■ EXERCISE DETAILS
From the entries below, transcribe exactly the lines between the line holding "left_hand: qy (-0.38" and the line holding "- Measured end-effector", inclusive; skip all other lines.

Saved entries
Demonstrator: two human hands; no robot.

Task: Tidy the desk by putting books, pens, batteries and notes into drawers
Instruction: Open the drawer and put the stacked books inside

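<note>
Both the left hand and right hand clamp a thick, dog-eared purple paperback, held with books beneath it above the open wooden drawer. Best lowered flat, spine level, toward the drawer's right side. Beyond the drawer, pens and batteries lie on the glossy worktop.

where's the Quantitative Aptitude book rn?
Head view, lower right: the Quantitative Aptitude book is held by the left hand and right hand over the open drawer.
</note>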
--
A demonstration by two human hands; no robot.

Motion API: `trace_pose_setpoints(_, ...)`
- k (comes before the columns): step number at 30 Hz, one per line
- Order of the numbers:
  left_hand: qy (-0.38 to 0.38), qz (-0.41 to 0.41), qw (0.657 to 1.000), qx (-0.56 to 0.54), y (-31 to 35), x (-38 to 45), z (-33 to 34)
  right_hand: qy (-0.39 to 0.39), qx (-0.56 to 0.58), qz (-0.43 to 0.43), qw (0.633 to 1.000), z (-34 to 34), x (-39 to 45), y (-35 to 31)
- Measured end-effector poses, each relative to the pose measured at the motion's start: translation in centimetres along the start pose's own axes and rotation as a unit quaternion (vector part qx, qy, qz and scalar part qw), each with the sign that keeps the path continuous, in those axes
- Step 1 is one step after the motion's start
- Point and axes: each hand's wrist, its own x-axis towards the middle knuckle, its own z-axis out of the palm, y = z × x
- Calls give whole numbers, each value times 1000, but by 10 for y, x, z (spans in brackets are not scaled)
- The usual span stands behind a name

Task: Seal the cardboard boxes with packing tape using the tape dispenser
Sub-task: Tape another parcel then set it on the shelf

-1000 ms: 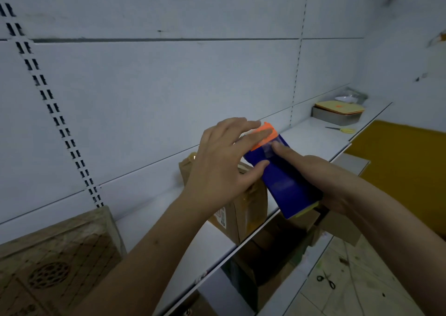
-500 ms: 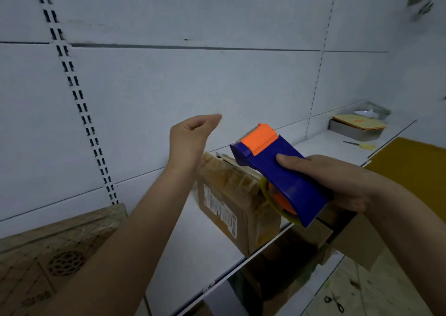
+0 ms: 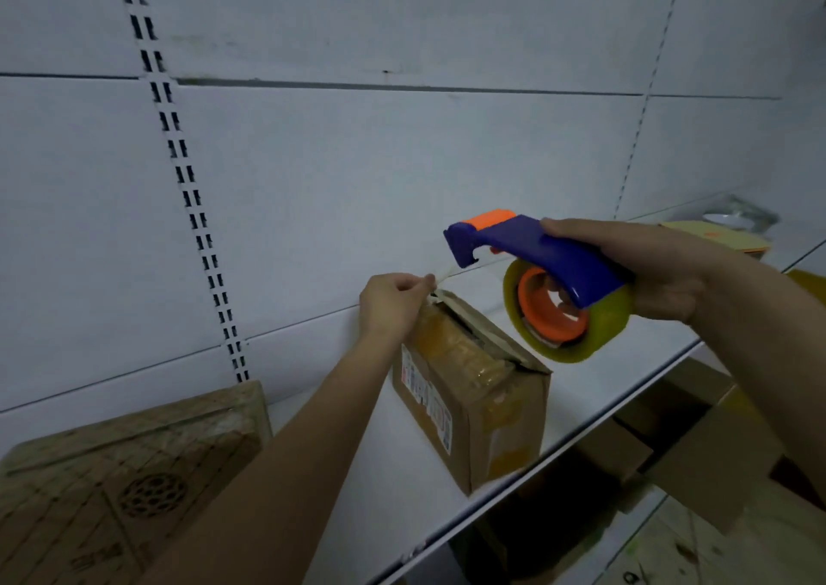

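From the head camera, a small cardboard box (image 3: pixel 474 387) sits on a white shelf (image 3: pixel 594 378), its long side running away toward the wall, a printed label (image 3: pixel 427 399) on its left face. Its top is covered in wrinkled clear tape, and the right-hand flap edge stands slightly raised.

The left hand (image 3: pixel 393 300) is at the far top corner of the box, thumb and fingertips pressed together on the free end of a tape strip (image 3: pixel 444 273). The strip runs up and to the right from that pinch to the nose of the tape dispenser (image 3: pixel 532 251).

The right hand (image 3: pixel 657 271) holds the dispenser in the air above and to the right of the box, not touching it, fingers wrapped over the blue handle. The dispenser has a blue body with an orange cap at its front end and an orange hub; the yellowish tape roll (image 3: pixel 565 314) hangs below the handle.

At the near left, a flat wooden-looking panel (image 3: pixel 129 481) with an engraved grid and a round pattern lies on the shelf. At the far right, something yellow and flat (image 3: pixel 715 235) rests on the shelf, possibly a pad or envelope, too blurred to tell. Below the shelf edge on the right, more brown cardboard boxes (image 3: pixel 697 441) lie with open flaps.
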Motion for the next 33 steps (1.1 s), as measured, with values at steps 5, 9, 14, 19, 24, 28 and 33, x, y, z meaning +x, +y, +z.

■ SOLUTION
  left_hand: qy (-0.38 to 0.38), qz (-0.41 to 0.41), qw (0.657 to 1.000), qx (-0.56 to 0.54), y (-31 to 35), x (-38 to 45), z (-33 to 34)
  right_hand: qy (-0.39 to 0.39), qx (-0.56 to 0.58), qz (-0.43 to 0.43), qw (0.633 to 1.000), z (-34 to 34), x (-39 to 45), y (-35 to 31)
- Measured end-effector poses, each relative to the pose measured at the motion's start: translation in centimetres along the start pose's own axes and rotation as a unit quaternion (vector part qx, qy, qz and scalar part qw), each with the sign that keeps the path continuous, in those axes

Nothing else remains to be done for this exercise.